My first AppExchange listing

RecordLock with Inline Messaging! was officially added to the AppExchange today. This is my first app released to's AppExchage...mostly just to figure out the process for future apps.

It is a simple app that allows a user to lock any record in and display an inline message with a custom error.

Here is the link to the AppExchange listing:

Here is a link to a quick video overview:


Populate simple Visualforce table

The following code demonstrates the key concepts in creating a custom controller and linking it to a Visualforce page to return a set of data.

Custom Controller:
public class mySecondController {

/// Create a list
List<TIDev__Project_Requirements__c> rqs;

/// getReq() - Reffer to the list in the
/// visualforce page with "Req" minus the "get" from
/// controller name.
public List<TIDev__Project_Requirements__c> getReq() {

/// Get the data for the list
rqs = [select id, TIDev__Requirement__c, TIDev__Due_Date__c, TIDev__Assigned_to__c from TIDev__Project_Requirements__c Where TIDev__Object__c = 'Account'];
return rqs;

The custom controller is simply a class with the "get" method invoked. In our example it is called "getReq()". This method quries for a set of records and returns it to the Visualforce page in a List. The Visualforce page will be able to access this list by referencing the the name of the method minus the "get". So in our example it would be "Req".

Visualforce Page:

<apex:page showHeader="false" sidebar="false" controller='mySecondController'>
<apex:pageBlock title="Requirements" id="tblId">
<apex:dataTable value="{!Req}" var="requirements" cellPadding="4" border="1">
<apex:facet name="header">Account Requirement</apex:facet>
<apex:outputField value="{!requirements.TIDev__Requirement__c}"/>
<apex:facet name="header">Assigned to</apex:facet>
<apex:outputField value="{!requirements.TIDev__Assigned_to__c}"/>
<apex:facet name="header">Due Date</apex:facet>
<apex:outputField value="{!requirements.TIDev__Due_Date__c}"/>

The first step in your Visualforce page is to link that page to the custom controller you created. This is done with the "controller" tag in the tag.

Next the List is referenced in the with 'value="{!Req}"'. The data in that list is assigned to the the variable "requirements" and then referenced in the data table using standard dot notation "{!requirements.TIDev__Requirement__c}".

Update inline s-control height dynamically recently released the functionality allowing us to place s-controls directly on page layouts just like any other standard or custom fields.

Having the ability to embed s-controls on a page layout allows us to add some pretty cool functionality to the standard page layouts (Charts, graphs, images, behind the scenes business logic, etc). Something that was severely lacking previously.

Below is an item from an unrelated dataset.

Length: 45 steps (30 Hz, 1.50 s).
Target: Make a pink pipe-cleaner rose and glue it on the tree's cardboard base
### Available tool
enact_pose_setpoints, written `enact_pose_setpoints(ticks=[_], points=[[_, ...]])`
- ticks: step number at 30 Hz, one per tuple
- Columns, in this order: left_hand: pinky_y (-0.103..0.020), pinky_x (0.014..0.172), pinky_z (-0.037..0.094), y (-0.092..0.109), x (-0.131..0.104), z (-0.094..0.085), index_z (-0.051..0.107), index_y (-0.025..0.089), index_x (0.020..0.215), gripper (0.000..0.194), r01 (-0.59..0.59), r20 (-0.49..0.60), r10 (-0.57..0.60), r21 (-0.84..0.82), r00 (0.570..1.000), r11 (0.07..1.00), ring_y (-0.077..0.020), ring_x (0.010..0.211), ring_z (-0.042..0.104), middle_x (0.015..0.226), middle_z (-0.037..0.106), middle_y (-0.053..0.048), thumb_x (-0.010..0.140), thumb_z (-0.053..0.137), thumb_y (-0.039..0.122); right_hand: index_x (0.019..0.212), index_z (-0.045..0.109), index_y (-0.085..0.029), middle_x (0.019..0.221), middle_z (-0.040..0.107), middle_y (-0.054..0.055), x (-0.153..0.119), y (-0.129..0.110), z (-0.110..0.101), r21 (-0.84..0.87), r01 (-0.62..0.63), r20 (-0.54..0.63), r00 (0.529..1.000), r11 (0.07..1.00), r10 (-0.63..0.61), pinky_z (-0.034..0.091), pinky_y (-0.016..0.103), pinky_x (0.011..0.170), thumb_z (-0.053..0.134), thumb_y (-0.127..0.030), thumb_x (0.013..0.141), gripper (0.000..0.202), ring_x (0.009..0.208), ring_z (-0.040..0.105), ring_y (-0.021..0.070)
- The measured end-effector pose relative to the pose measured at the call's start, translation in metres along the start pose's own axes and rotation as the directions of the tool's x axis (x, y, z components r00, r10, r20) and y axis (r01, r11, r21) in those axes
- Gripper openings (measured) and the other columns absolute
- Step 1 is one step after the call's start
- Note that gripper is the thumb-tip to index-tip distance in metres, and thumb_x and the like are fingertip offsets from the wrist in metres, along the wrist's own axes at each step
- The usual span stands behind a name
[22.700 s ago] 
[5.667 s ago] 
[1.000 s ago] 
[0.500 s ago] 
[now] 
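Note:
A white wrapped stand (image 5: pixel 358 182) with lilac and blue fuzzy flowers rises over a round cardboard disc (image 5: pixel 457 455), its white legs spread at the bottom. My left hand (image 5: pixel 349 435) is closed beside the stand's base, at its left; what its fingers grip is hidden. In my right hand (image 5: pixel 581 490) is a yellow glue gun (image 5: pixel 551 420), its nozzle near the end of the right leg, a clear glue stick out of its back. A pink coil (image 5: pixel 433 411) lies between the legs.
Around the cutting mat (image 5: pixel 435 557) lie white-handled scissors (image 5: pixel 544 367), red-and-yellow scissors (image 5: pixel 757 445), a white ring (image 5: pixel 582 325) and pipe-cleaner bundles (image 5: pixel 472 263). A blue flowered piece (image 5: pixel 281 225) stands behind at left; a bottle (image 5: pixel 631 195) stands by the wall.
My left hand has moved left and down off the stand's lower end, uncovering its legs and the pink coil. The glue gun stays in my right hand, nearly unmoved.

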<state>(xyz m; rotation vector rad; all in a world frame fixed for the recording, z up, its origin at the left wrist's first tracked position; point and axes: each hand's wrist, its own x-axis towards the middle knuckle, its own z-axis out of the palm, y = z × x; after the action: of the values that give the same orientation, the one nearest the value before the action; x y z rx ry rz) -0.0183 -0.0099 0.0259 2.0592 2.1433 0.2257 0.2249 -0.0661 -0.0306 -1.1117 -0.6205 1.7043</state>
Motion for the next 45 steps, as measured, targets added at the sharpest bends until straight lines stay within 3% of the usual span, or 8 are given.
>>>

Part of the process of adding the s-control to the page layout is defining the height of that s-control. Which is really the height setting of the Iframe that the s-control is loaded into. If you do not specify a height then it is defaulted to 200px.

But what if your s-control should be different height based on different factors? Lets refer back to our previous post "Use Google charts to add visual elements to data". In this post we showed how you could roll up unit sales information from a related list into a Google Chart and then display that in an inline s-control at the top of a page layout which is 150px high.

This is great if the account has unit sales, but what if there is no unit sales for that account? Then the charts would just be blank.

To save real-estate we can dynamically set the s-control height from within and if there is no unit sales to display then shrink the height to 25px and display a simple message.

"There are no Unit Sales for this account to display"

So how do you dynamically control an s-control's height from within? It is actually very simple. To completely understand lets walk through how the s-control is rendered on the page. As I stated earlier when the s-control is loaded it is actually pulled into an Iframe on the page. The name and id tag of this Iframe are the s-control's Id.

<Iframe height="200px" id="{!SControl.Id}" Name="{!SControl.Name}>

So all we have to do is adjust the Iframe's height based on weather unit sales are present. Below is the sample code to accomplish this. This code assumes that the "unitSales" variable has already been determined.

if(unitSales = 0) {

var hgt = 25;

/// Display no Unit Sales message

} else {

var hgt = 150;

// Display graphs


/// Get the current Iframe and store in an object
var sframe=top.document.getElementById(;

// Set the height to the passed value. hgt + "px";

Using the last lines of this code you can dynamically adjust the height of any inline s-control you display on your page.